# [How to complete this task]
Exactly and only the lines below from the one containing "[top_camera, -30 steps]" down to the one containing "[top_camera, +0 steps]" are wanted, both included; please exclude every picture.

# [Data listing]

"""

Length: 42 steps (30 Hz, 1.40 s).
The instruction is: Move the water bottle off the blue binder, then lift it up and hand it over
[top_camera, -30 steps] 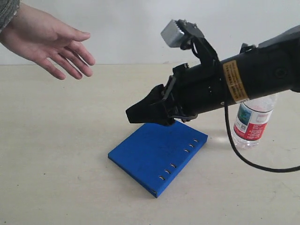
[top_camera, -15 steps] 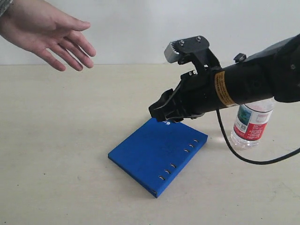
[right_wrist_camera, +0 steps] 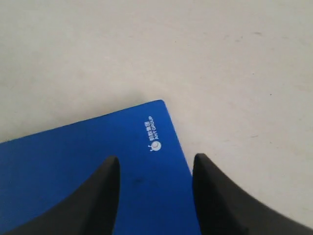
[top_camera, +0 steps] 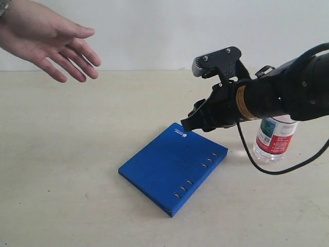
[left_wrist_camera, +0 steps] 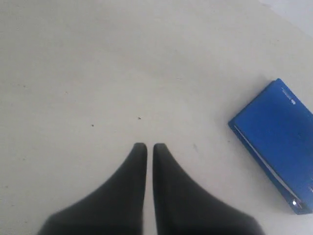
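Water bottle point(top_camera: 276, 136): upright on the desk point(top_camera: 61, 154), near the blue binder point(top_camera: 174, 167) but not touching it, on my right arm's side. Its top is hidden behind that arm. Moving it off the binder looks done.

The binder lies flat with nothing on it.

Right jaws: apart and holding nothing, hanging low over the binder's far corner, the one with the white logo point(right_wrist_camera: 152, 137). One jaw is over the cover, the other past the edge over bare desk. I judge this straddle is meant to nip the corner, since a flat binder offers little other purchase.

Left jaws: together, empty, over bare desk, with the binder off to one side. Idle.

A person's hand point(top_camera: 49, 43) is held open above the desk on the far left, presumably to receive. Risk: the cover flapping open on the lift.
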### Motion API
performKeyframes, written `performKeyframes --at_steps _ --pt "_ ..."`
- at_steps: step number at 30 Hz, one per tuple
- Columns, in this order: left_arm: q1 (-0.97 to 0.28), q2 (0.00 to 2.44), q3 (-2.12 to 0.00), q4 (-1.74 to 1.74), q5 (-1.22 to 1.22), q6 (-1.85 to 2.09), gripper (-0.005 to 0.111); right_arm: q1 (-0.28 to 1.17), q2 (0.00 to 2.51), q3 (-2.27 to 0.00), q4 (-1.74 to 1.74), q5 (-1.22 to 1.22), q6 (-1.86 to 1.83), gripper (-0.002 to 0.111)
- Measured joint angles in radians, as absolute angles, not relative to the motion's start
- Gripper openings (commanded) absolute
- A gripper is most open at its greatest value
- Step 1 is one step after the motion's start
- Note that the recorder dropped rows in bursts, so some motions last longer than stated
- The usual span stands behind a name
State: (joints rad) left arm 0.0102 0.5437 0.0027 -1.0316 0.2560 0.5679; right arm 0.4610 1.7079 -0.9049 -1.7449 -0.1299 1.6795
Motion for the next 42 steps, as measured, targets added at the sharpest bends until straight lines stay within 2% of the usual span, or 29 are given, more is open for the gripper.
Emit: performKeyframes --at_steps 4,8,11,13,16,19,29,42 --pt "0.010 0.573 0.003 -1.284 0.291 0.868 0.004 0.461 1.769 -0.905 -1.745 -0.172 1.679 0.043" --pt "0.010 0.602 0.003 -1.569 0.337 1.164 0.004 0.461 1.824 -0.905 -1.745 -0.172 1.708 0.059" --pt "0.010 0.622 0.003 -1.696 0.383 1.336 0.005 0.461 1.828 -0.905 -1.745 -0.105 1.712 0.059" --pt "0.010 0.648 0.003 -1.725 0.441 1.400 0.015 0.461 1.829 -0.905 -1.745 -0.055 1.712 0.059" --pt "0.010 0.707 0.003 -1.731 0.477 1.437 0.041 0.461 1.856 -0.905 -1.745 -0.075 1.712 0.059" --pt "0.010 0.761 0.003 -1.733 0.478 1.453 0.051 0.461 1.894 -0.905 -1.745 -0.101 1.712 0.059" --pt "0.010 0.867 0.003 -1.735 0.514 1.500 0.052 0.461 1.902 -0.906 -1.745 -0.075 1.702 0.059" --pt "0.010 0.876 0.003 -1.737 0.520 1.504 0.052 0.461 1.902 -0.906 -1.745 0.019 1.702 0.059"
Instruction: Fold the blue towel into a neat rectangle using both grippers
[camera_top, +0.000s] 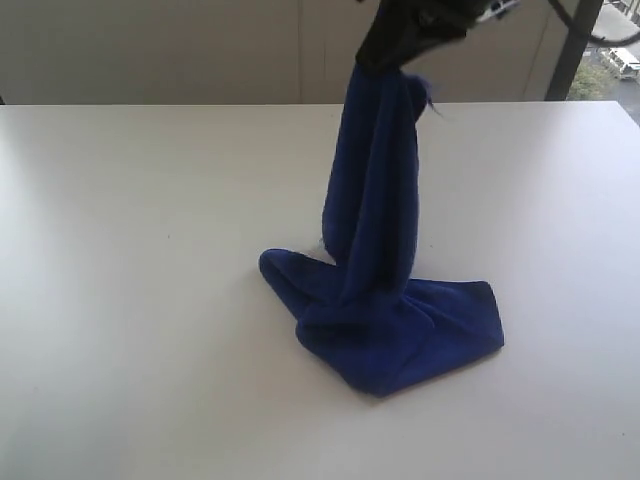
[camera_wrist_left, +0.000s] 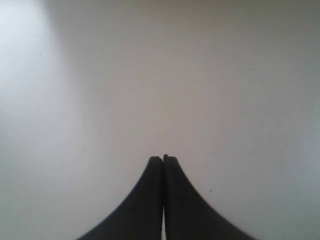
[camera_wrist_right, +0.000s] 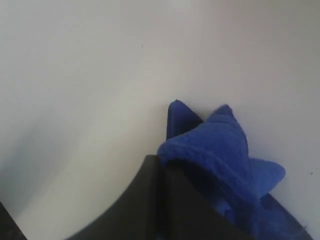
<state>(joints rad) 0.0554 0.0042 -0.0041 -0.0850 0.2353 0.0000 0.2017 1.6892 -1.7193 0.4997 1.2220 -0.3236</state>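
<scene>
The blue towel (camera_top: 378, 250) hangs as a tall twisted column from my right gripper (camera_top: 392, 62) near the top of the exterior view, and its lower end lies bunched on the white table (camera_top: 140, 300). In the right wrist view the black fingers (camera_wrist_right: 150, 200) are shut on the towel (camera_wrist_right: 220, 145), whose folds bulge past the tips. My left gripper (camera_wrist_left: 163, 159) is shut with nothing between its fingers, over bare table. That gripper does not show in the exterior view.
A pale wall runs behind the table's far edge (camera_top: 150, 104). A dark post (camera_top: 570, 50) and a window stand at the top right. A small white patch (camera_top: 312, 248) peeks out behind the towel's lower part.
</scene>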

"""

# [Exercise answer]
[top_camera, -30 steps] 
[top_camera, -15 steps] 
[right_wrist_camera, +0 steps] 
[top_camera, +0 steps] 

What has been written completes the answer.